Exercise objective: The answer must be the lines from the one containing "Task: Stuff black" through the last line of the data below, copied exactly, with nothing else.

(Records for the exercise)

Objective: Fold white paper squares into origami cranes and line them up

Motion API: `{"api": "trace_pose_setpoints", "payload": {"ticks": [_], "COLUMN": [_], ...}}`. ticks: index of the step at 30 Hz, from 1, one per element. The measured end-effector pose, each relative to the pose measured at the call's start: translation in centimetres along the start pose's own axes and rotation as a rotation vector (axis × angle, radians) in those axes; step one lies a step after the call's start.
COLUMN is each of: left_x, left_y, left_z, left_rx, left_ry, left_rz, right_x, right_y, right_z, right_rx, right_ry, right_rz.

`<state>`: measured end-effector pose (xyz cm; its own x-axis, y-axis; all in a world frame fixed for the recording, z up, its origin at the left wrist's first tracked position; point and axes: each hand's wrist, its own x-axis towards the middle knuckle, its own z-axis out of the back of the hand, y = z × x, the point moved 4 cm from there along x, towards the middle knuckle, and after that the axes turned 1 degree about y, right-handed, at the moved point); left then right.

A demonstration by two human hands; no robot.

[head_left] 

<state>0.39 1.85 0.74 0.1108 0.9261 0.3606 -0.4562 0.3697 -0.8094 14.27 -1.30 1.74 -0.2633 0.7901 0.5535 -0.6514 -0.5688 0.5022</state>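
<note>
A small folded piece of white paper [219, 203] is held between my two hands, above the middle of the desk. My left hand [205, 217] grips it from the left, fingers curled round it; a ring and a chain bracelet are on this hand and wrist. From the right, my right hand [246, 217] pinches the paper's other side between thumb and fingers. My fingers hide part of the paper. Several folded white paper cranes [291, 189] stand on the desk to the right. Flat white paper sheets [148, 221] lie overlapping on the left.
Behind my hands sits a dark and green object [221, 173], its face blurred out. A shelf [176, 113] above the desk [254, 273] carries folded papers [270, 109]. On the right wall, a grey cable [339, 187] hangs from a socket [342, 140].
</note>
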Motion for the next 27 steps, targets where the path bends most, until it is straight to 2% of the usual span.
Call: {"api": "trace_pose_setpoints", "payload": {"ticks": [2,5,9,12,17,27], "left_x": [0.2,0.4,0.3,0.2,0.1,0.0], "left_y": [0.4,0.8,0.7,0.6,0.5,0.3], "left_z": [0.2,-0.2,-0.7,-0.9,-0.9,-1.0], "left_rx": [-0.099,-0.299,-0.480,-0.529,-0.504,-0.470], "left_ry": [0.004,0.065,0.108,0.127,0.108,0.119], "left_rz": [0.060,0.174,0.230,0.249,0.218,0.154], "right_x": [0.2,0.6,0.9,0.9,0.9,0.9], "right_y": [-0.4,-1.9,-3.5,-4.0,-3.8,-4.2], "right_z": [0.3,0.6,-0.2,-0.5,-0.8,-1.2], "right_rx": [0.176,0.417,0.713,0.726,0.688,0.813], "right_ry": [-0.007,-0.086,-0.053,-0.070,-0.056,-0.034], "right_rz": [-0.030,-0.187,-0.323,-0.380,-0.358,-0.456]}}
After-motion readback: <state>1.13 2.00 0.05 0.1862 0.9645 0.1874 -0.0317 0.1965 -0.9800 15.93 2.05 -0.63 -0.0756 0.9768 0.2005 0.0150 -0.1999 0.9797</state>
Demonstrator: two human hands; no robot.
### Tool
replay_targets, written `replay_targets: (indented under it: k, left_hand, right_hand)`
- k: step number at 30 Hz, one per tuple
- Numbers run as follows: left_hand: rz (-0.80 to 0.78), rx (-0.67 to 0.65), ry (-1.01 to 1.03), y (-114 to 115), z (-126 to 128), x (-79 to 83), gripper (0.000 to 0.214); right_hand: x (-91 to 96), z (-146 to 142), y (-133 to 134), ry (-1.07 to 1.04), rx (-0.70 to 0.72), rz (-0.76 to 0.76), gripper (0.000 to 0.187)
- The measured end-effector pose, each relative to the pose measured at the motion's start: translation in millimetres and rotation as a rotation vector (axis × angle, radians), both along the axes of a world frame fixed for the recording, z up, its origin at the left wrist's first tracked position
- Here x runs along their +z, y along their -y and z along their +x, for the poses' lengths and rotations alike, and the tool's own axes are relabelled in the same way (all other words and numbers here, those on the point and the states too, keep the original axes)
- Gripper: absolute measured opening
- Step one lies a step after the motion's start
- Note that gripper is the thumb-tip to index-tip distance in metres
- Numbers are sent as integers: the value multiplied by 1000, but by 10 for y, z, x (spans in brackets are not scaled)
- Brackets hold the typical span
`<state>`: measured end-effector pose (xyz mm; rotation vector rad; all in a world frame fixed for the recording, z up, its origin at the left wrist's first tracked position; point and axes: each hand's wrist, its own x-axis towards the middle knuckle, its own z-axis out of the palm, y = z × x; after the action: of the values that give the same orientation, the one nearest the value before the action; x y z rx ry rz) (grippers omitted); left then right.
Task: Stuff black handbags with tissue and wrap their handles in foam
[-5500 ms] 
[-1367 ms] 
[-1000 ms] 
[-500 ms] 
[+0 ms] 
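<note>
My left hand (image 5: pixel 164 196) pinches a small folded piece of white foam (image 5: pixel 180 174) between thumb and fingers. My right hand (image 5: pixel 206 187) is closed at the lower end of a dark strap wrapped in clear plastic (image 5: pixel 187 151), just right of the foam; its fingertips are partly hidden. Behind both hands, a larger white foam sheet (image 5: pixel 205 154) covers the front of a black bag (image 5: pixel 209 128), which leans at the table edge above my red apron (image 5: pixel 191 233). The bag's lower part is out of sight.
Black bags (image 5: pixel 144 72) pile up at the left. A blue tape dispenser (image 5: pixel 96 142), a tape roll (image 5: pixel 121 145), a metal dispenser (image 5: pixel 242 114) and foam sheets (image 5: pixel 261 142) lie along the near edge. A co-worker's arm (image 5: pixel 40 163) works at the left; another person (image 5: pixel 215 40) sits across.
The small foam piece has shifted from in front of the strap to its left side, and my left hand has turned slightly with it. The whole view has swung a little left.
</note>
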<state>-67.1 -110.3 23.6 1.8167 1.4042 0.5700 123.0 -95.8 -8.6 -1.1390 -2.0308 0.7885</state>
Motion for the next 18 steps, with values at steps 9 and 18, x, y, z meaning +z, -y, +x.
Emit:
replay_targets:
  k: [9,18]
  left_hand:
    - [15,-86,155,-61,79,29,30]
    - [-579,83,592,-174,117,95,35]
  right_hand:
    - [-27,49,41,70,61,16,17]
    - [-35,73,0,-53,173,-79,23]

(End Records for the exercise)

The answer:
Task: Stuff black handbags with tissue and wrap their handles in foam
[-5500 ms] 
[-1367 ms] 
[-1000 ms] 
[-500 ms] 
[+0 ms] 
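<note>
My left hand (image 5: pixel 164 196) pinches a small folded piece of white foam (image 5: pixel 180 174) between thumb and fingers. My right hand (image 5: pixel 206 187) is closed at the lower end of a dark strap wrapped in clear plastic (image 5: pixel 187 151), just right of the foam; its fingertips are partly hidden. Behind both hands, a larger white foam sheet (image 5: pixel 205 154) covers the front of a black bag (image 5: pixel 209 128), which leans at the table edge above my red apron (image 5: pixel 191 233). The bag's lower part is out of sight.
Black bags (image 5: pixel 144 72) pile up at the left. A blue tape dispenser (image 5: pixel 96 142), a tape roll (image 5: pixel 121 145), a metal dispenser (image 5: pixel 242 114) and foam sheets (image 5: pixel 261 142) lie along the near edge. A co-worker's arm (image 5: pixel 40 163) works at the left; another person (image 5: pixel 215 40) sits across.
The small foam piece has shifted from in front of the strap to its left side, and my left hand has turned slightly with it. The whole view has swung a little left.
</note>
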<state>-67.1 -110.3 23.6 1.8167 1.4042 0.5700 123.0 -95.8 -8.6 -1.1390 -2.0308 0.7885</state>
Motion for the next 18 steps, with values at steps 9 and 18, x, y, z meaning +z, -y, +x.
Emit:
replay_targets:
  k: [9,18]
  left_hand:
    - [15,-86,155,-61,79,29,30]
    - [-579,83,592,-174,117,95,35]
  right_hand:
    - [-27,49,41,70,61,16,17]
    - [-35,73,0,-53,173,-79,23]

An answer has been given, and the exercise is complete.